What you should do:
In the records that follow, the lines from the one containing "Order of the" to the one containing "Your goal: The", inclusive, are to be given again exactly.

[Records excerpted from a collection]
┌──

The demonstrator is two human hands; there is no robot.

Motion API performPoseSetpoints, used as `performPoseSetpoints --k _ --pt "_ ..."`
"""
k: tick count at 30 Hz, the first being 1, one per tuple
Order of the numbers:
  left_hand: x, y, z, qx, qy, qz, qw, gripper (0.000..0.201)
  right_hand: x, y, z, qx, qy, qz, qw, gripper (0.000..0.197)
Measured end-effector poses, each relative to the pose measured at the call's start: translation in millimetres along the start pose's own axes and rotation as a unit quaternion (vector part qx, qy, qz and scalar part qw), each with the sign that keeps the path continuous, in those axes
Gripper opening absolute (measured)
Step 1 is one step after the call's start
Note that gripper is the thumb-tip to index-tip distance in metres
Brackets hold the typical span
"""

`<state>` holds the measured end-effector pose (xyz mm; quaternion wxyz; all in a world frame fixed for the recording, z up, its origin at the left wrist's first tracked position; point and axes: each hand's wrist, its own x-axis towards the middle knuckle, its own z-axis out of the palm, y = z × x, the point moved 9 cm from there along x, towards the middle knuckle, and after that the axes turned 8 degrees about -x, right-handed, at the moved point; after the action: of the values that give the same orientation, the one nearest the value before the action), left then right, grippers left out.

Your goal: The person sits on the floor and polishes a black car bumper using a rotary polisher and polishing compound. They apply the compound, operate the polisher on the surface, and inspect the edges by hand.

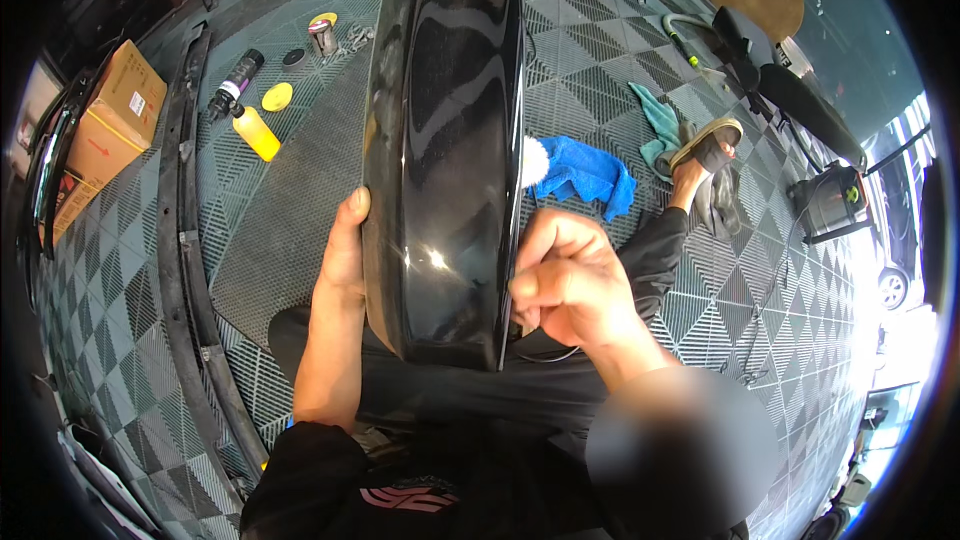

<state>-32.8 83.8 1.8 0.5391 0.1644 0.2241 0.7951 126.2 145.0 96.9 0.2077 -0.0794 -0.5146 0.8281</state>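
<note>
A long glossy black car body panel (pixel 440 140) stands on edge over my lap and runs away from me. My left hand (pixel 345 250) grips its left edge, thumb up along the rim. My right hand (pixel 570 285) is curled shut against the panel's right edge near its lower end; whether it pinches a thin dark cable there, I cannot tell. A white fluffy pad (pixel 533 160) peeks out from behind the panel's right edge.
A blue cloth (pixel 590 175) and a teal cloth (pixel 660 125) lie on the tiled floor (pixel 620 50) to the right, near my sandalled foot (pixel 705 150). On the left are a yellow bottle (pixel 257 132), a black spray bottle (pixel 235 80), a cardboard box (pixel 110 130) and a long black trim strip (pixel 180 240).
</note>
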Motion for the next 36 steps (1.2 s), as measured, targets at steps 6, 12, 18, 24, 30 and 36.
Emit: performPoseSetpoints --k 6,12,18,24,30,36 --pt "2 -1 7 -0.052 -0.016 -0.003 0.999 0.068 1 8 4 0.069 0.015 0.035 0.997 0.009" --pt "2 2 4 -0.015 -0.022 0.001 1.000 0.068 2 -2 1 0.041 0.037 0.006 0.998 0.010" --pt "0 4 -2 -0.023 0.011 0.009 1.000 0.070 -2 12 11 0.066 0.004 0.045 0.997 0.010" --pt "1 5 1 -0.002 0.023 0.001 1.000 0.071 7 -3 2 0.022 0.036 0.013 0.999 0.009" --pt "2 5 -6 -0.017 0.055 0.020 0.998 0.070 -1 10 10 0.035 0.019 0.038 0.998 0.010" --pt "2 3 0 0.000 0.011 0.014 1.000 0.066 -10 12 7 0.011 0.016 0.027 0.999 0.011"
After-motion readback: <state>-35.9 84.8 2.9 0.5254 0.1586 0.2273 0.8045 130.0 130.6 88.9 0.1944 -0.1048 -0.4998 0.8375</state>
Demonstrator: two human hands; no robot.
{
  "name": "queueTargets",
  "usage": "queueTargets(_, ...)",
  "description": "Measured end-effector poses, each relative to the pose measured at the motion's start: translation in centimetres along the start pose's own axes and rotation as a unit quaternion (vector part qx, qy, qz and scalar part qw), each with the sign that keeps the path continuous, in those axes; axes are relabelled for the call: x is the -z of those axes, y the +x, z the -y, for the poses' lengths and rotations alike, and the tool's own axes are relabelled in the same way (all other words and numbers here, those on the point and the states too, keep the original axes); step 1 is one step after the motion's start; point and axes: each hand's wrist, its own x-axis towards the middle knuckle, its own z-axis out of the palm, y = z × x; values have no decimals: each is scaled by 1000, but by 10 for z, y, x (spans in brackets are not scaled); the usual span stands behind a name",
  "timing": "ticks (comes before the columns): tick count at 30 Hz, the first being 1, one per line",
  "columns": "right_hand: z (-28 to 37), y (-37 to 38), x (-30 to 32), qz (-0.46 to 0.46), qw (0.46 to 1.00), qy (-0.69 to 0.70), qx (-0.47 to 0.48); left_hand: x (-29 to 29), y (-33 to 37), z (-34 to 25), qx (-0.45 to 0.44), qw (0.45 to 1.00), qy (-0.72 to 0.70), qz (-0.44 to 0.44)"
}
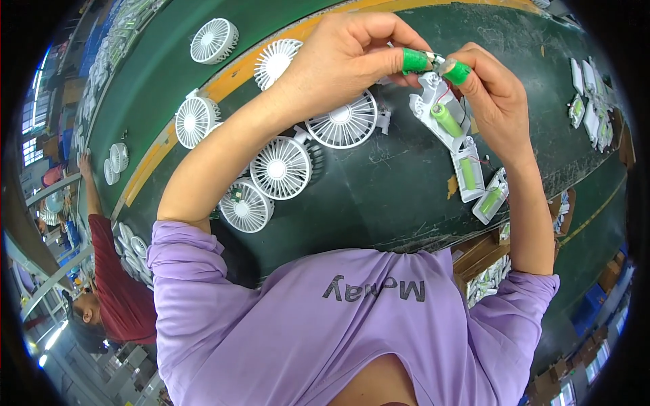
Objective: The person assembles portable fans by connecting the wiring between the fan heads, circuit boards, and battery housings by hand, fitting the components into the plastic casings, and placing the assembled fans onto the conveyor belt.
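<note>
Both my hands meet at the far side of the table, with green tape around each thumb. My left hand (369,54) is closed in a pinch on a small white part (435,58). From the other side my right hand (497,95) pinches at the same part; the fingertips hide most of it. Just below them is a white fan handle shell (423,108) with a green battery (445,120) and thin red and dark wires. Nearer me lie two more handle shells (472,189) (482,215) with green batteries. A round white fan head (340,120) lies beneath my left wrist.
More fan heads (280,168) (245,206) lie left on the dark green table (365,203). Others sit beside a yellow edge strip (152,164) and on a green belt (169,74). White parts (596,108) are piled at right, a cardboard box (477,257) below. A person in dark red (122,284) reaches in at left.
</note>
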Motion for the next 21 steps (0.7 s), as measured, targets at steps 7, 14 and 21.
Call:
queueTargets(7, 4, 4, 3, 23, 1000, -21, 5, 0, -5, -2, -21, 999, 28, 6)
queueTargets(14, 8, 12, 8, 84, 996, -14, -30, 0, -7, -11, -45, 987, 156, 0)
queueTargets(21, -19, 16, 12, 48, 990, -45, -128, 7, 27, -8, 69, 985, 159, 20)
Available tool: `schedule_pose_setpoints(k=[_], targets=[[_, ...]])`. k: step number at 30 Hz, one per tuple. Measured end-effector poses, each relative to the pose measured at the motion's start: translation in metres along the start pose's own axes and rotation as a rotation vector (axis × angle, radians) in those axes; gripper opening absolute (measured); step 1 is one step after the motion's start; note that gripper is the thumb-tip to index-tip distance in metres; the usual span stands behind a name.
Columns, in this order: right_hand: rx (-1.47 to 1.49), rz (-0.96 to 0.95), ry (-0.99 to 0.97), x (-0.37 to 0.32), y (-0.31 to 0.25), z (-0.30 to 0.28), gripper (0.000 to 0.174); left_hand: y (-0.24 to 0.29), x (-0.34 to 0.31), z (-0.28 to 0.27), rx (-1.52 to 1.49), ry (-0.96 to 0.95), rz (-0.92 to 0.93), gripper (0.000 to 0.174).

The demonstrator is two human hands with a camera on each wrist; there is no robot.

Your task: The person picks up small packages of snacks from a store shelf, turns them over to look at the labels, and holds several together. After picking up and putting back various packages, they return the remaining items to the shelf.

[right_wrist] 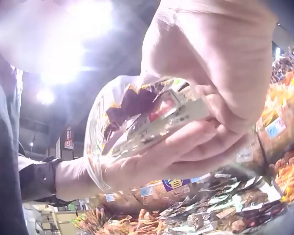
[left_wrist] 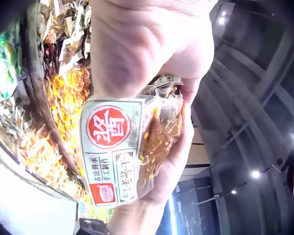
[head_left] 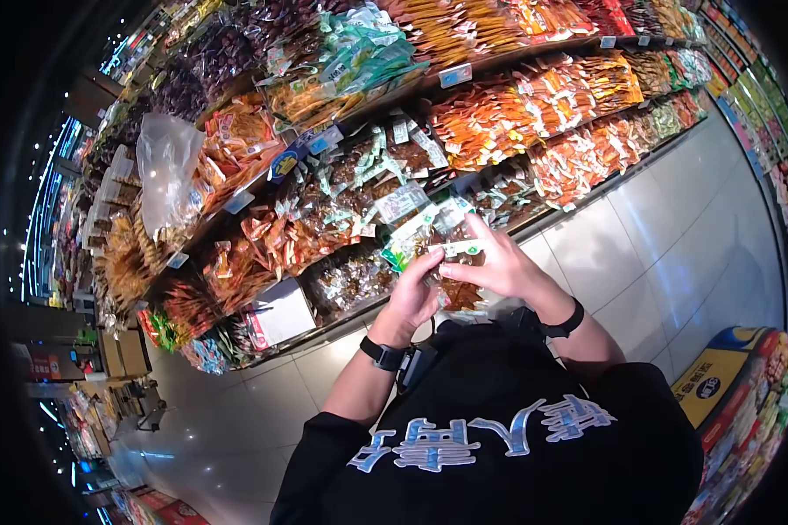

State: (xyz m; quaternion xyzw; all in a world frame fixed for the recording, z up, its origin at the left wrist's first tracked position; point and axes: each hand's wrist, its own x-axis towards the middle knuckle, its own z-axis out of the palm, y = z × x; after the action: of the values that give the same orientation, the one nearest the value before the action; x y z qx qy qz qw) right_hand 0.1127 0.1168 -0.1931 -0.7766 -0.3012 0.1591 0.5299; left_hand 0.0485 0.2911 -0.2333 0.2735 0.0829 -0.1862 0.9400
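Both hands hold clear plastic snack packets in front of the chest. One packet shows brown pieces beside a white label with a red circle. In the head view, my left hand grips the packets from the left, its thumb over the near side. My right hand holds them from the right, thumb and fingers spread around the edge. The right wrist view has the right hand above the shiny packet and the left hand beneath it. How many packets are held is hard to make out, so I cannot tell.
Tiered shelves of loose packaged snacks curve across the front. A clear plastic bag hangs at the left, above a white sheet on the lower tier. Tiled floor runs to the right, and a display stand stands at lower right.
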Motion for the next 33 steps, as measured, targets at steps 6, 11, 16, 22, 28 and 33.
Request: schedule_pose_setpoints(k=[6,11,16,22,28,33], targets=[[-0.257,-0.068,0.204,-0.039,-0.01,-0.045,0.067,-0.031,0.012,0.048,0.11,0.022,0.131,0.043],[-0.059,0.188,0.187,-0.083,0.01,-0.093,0.046,-0.074,0.026,0.084,0.175,0.102,0.131,0.037],[0.212,0.155,0.166,-0.126,0.036,-0.132,0.03,-0.115,0.04,0.114,0.159,0.107,0.118,0.036],[0.482,0.157,0.393,-0.167,0.03,-0.187,0.016,-0.138,0.049,0.124,0.047,-0.071,0.005,0.044],[-0.354,-0.701,0.318,-0.162,0.003,-0.167,0.022,-0.14,0.042,0.135,-0.017,0.002,0.049,0.04],[-0.5,-0.734,0.06,-0.14,0.0,-0.132,0.024,-0.12,0.029,0.11,-0.06,0.012,0.136,0.041]])
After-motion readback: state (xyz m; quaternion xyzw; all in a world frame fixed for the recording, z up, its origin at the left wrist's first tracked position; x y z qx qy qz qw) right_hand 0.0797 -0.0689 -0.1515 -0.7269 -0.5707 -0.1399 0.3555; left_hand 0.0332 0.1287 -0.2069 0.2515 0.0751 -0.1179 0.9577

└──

Expected answer:
Order of the numbers:
  left_hand: x, y, z, qx, qy, qz, qw, gripper (0.000..0.201)
  right_hand: x, y, z, qx, qy, qz, qw, gripper (0.000..0.197)
Measured end-effector poses, each relative to the pose measured at the call's start: translation in millimetres along the start pose's own axes and rotation as a unit quaternion (vector part qx, qy, qz and scalar part qw), each with the sign that keeps the path continuous, in those axes
Gripper opening absolute (measured)
Step 1 is one step after the call's start
Note that gripper is the thumb-tip to index-tip distance in metres
Brackets hold the typical span
"""

`<state>` holds the measured end-effector pose (xyz mm; quaternion wxyz; all in a world frame fixed for the recording, z up, its origin at the left wrist's first tracked position; point and axes: each hand's wrist, its own x-axis towards the middle knuckle, its own z-axis out of the palm, y = z × x, the point moved 9 cm from there along x, towards the middle knuckle, and after that the axes turned 8 degrees about -x, right-handed, at the moved point; after the action: of the values that give the same orientation, the one nearest the value before the action), left then right, grippers left out.

Your goal: The person sits on the floor and polishes a black car bumper using a rotary polisher and polishing compound. They apply the compound, operate the polisher on the surface, and inspect the edges by hand.

With that, the answer is done.